> _YOUR ASSIGNMENT_: A single number is the answer: the count of lines in the listing below that contain "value".

═════ RECORDS FOR THIS EXERCISE

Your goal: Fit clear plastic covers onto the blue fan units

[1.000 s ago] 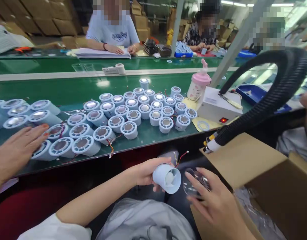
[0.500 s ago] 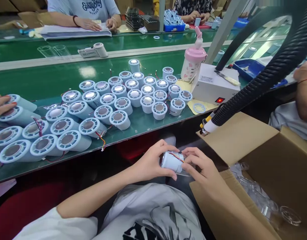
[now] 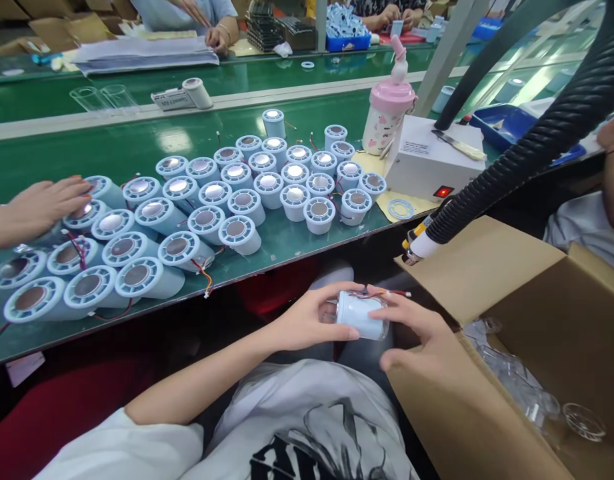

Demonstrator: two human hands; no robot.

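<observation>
Pale-blue cylinder point(image 3: 357, 316) is held above the lap by the left hand point(image 3: 304, 321); right hand point(image 3: 427, 330) touches it with fingers, thumb spread wide. Clear cover point(image 3: 385, 331) appears already around it. Left: similar cylinders point(image 3: 319, 217) on the worktop point(image 3: 287, 248), no covers discernible; clear cups point(image 3: 519, 387) remain in the carton point(image 3: 479, 267).

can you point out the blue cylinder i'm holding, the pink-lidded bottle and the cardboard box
Blue cylinder point(image 3: 361, 319): head view, on its side wall.
Pink-lidded bottle point(image 3: 390, 97): head view, on its lid.
Cardboard box point(image 3: 551, 333): head view, on its inner wall.
</observation>
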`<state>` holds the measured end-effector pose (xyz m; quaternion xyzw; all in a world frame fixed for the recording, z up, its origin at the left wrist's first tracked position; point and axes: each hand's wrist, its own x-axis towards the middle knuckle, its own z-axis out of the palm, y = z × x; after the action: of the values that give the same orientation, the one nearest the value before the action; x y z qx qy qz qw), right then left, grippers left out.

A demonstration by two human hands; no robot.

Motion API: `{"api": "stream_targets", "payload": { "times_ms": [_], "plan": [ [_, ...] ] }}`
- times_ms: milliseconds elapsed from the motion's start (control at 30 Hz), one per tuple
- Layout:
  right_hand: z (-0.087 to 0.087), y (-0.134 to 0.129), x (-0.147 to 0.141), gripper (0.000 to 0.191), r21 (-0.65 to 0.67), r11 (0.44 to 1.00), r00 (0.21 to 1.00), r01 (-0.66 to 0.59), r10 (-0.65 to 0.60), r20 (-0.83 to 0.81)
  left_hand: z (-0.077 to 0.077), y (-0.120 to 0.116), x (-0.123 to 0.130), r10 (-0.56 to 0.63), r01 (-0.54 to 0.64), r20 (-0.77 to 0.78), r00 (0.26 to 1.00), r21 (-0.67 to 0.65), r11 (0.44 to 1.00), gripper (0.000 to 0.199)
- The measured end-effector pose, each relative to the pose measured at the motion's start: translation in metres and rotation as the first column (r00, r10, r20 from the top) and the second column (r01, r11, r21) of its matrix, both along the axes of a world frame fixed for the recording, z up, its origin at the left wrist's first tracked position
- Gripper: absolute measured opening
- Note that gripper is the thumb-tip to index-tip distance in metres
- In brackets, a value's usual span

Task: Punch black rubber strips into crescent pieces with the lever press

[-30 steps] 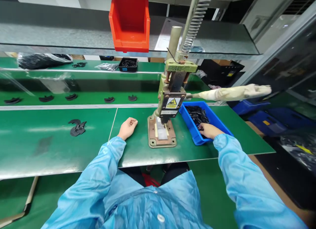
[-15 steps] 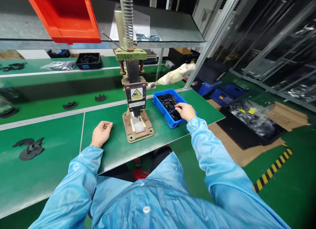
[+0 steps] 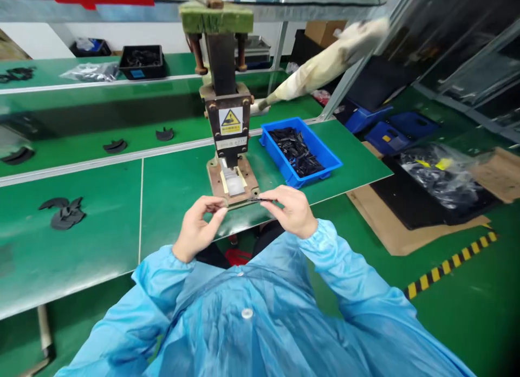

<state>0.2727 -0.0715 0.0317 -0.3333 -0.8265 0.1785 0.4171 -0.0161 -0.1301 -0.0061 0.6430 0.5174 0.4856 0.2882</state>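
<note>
In front of the hand press [image 3: 229,117], my right hand [image 3: 289,209] pinches a thin black piece [image 3: 255,199] that points left. My left hand [image 3: 202,223] is just left of that piece, thumb and fingertips apart, with nothing seen between them. A clear block [image 3: 234,185] sits on the press base [image 3: 215,183], under the ram. Many small black pieces [image 3: 296,152] lie in the blue tray [image 3: 333,161] right of the press.
Dark curved pieces [image 3: 67,213] lie on the green table [image 3: 101,225] at left, others on the strip behind. The press's wrapped lever [image 3: 320,68] slants up to the right. A black bin [image 3: 142,71] stands at the back, cardboard [image 3: 377,231] on the floor.
My right hand has left the blue tray and come in front of the press with a black piece. My left hand has moved right towards it and opened. The view has tilted downward.
</note>
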Motion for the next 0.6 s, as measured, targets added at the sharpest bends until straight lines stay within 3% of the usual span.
{"api": "stream_targets", "payload": {
  "times_ms": [67,167,600],
  "plan": [
    [-0.003,-0.007,-0.011,0.015,0.003,0.998,0.998,-0.056,0.056,0.019,0.013,-0.010,0.012,-0.089,0.090,-0.027,0.996,0.041,0.995,0.028],
    [-0.009,-0.014,-0.023,0.014,-0.020,0.994,0.994,-0.106,0.107,0.033,0.020,-0.018,0.019,-0.132,0.135,-0.052,0.990,0.061,0.989,0.030],
    [-0.029,-0.019,-0.034,0.014,-0.049,0.986,0.986,-0.158,0.160,0.041,0.018,-0.021,0.016,-0.124,0.143,-0.147,0.981,0.127,0.982,0.024]
  ]
}}
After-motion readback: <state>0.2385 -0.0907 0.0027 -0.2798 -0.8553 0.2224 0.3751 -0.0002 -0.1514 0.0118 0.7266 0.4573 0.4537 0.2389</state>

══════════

> _EXERCISE RESULT_: 2